The general idea behind this sculpted, steel framed origami building remains the same. However, to show more respect to the historic The Landing and Waterfront Station buildings, the building has been rotated 90 degrees. Also, there is no longer a physical above grade connection to Waterfront Station. Instead, the connections are more subtle, as 555 Cordova’s sculpting has been designed to match the heights and cornices of its neighbours. The benefits to the public realm are clear, as the rotation has allowed space for the future Cordova Connector, as well as opportunities for more public space and views. This new plaza space will have unique pavers, with a pattern that the city may choose to continue throughout the future hub lands, or keep isolated to this location. Though the real improvements to the public realm can be found within the building.

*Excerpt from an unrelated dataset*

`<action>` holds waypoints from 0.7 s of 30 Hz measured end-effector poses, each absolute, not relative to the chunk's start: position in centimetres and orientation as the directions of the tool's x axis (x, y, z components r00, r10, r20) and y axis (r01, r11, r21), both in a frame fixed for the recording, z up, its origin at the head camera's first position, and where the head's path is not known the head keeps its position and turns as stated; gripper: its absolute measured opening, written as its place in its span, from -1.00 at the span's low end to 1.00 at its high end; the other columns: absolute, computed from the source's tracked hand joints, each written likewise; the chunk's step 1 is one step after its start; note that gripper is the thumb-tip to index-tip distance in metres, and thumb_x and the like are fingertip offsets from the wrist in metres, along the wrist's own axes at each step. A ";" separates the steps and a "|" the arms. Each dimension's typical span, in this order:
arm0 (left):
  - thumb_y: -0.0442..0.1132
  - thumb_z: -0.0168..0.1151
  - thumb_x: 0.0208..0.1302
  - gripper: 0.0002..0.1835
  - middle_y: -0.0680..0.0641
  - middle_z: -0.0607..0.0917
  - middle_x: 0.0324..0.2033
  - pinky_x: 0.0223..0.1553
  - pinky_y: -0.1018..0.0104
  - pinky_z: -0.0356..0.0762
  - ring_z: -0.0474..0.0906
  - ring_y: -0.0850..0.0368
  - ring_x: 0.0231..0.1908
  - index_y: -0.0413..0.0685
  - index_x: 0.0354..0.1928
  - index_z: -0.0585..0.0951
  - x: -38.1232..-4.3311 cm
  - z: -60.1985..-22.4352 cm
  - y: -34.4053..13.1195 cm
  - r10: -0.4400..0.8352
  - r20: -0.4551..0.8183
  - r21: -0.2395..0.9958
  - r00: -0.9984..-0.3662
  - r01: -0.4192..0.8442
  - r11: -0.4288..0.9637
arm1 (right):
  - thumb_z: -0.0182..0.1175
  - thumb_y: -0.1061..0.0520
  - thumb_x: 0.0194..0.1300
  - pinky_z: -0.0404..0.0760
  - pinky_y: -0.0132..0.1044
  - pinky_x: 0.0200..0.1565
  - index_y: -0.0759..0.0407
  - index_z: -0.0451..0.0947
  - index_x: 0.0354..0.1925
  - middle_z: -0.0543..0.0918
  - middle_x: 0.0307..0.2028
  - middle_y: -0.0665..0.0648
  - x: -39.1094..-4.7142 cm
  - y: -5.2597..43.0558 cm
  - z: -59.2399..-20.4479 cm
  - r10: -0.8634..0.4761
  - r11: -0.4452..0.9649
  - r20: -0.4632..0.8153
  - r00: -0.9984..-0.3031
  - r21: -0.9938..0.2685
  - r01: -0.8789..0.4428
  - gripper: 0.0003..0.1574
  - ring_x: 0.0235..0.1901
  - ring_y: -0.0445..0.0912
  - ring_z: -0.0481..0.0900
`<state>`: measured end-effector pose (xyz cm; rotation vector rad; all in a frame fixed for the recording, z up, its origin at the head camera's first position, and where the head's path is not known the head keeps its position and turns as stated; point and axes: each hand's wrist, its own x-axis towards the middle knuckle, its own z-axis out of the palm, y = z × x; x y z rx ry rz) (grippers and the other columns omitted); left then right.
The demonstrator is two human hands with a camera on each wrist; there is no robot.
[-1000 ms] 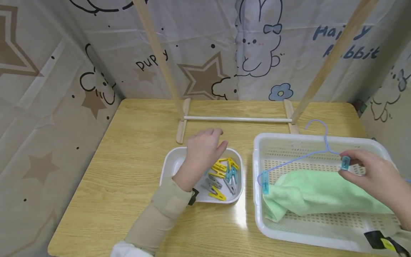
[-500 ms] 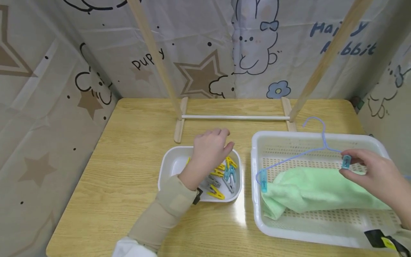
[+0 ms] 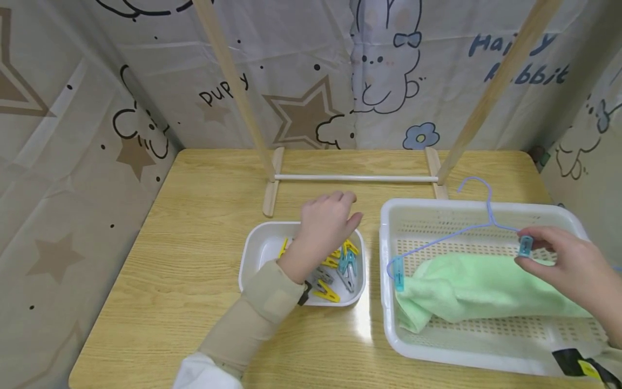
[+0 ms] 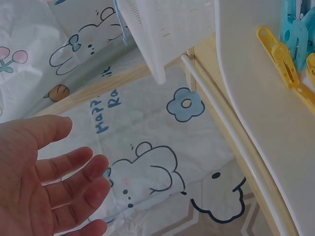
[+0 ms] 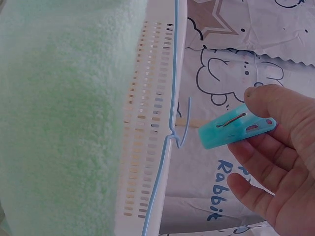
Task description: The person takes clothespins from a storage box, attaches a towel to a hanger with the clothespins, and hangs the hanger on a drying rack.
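Observation:
My right hand (image 3: 566,256) pinches a teal clothespin (image 3: 525,246) between thumb and fingers, above the large white basket (image 3: 391,346). In the right wrist view that clothespin (image 5: 231,130) appears apart from the blue wire hanger (image 5: 158,184). The hanger (image 3: 490,202) lies over the basket, its hook past the back rim. A second teal clothespin (image 3: 399,274) is at the hanger's left end, by a light green towel (image 3: 476,281). My left hand (image 3: 323,232) hovers over a small white tub (image 3: 257,256), fingers loosely bent; the left wrist view shows this hand (image 4: 64,187) holding nothing.
Yellow, grey and teal clothespins lie in the tub, such as a yellow one (image 3: 326,292). A wooden rack with a white lower bar (image 3: 357,178) stands at the back of the wooden table (image 3: 194,243). A patterned curtain (image 3: 301,59) hangs behind.
My left hand has drifted rightward over the tub, still holding nothing. My right hand keeps its pinch on the clothespin almost in place. The head view has shifted slightly.

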<state>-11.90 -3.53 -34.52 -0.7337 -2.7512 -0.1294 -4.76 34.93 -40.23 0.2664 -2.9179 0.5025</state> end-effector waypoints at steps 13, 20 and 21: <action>0.06 0.13 0.17 -0.68 0.09 0.65 -0.38 -0.71 0.48 0.25 0.45 0.25 -0.60 0.04 -0.16 0.58 -12.5 -34.7 -2.3 0.479 0.246 0.008 -0.843 0.496 0.868 | 0.41 0.11 -0.16 0.40 -0.27 -0.39 0.08 0.48 -0.11 0.57 -0.30 0.02 -5.2 37.9 -43.4 -0.149 0.926 0.224 -0.963 -0.310 -0.216 -0.44 -0.35 -0.28 0.41; 0.05 0.12 0.17 -0.69 0.11 0.64 -0.39 -0.72 0.49 0.24 0.44 0.26 -0.60 0.05 -0.15 0.58 -12.5 -34.9 -2.0 0.485 0.240 0.001 -0.841 0.499 0.866 | 0.40 0.04 -0.14 0.44 -0.17 -0.39 0.06 0.47 -0.10 0.57 -0.30 0.01 -5.3 38.6 -44.2 -0.144 0.928 0.221 -0.965 -0.309 -0.209 -0.44 -0.36 -0.12 0.48; 0.06 0.11 0.17 -0.69 0.11 0.63 -0.39 -0.72 0.49 0.24 0.44 0.26 -0.60 0.06 -0.15 0.58 -12.5 -34.9 -2.0 0.484 0.233 0.000 -0.843 0.498 0.867 | 0.40 0.06 -0.14 0.45 -0.11 -0.38 0.08 0.47 -0.11 0.57 -0.29 0.03 -5.2 38.4 -44.1 -0.144 0.928 0.222 -0.964 -0.307 -0.209 -0.44 -0.37 -0.10 0.48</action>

While the first 7 floors are effectively unusable due to their lack of floor space, the 4th floor in the new design will still have an important role. As the floor is too small to allow for a restaurant or work space it will instead become a public amenity, with great views of the harbour. The rotation and sculpting of the building also allows for views of the heritage buildings to be kept in tact. In fact, at its widest point (the 17th floor), 555 Cordova only overhangs Waterfront Station by a small 6 meters, which should be almost unnoticeable at the street. It was noted that while the renderings make the building appear larger the floorplates have been reduced it size from the previous design.
Because of these challenges, the building is struggling with it’s economic viability. Despite that admission, the commission was firmly divided on the height of the building. Those in favor of the height believe that it was appropriate for the area. One member even surprised themselves by requesting a taller building, as it would allow for smaller floors and a more interesting design. The opposition generally supported a height decrease of 5 floors, though one member involved with the original hub plan believed that the building should be a boutique tower of only 11 floors. This debate led to the older member and younger members debating policy, rather than the building
Eventually the chair and council liaison were forced to remind the members that they should offer their opinions on the building, instead of drafting/arguing over neighbourhood guidelines. Despite this, a consensus on issues other than height was easily reached. The commission was unanimous in the belief that this was a much improved design. It was felt that the heritage of the neighbourhood was much more respected, and that Cordova still retained a historical look. The commission was eager to see the project go forward. I’m sure it will be the first of many changes to come, as city staff revealed that the Waterfront Hub Plan, as well as a new Gastown Neighbourhood Plan are on the agenda for 2019.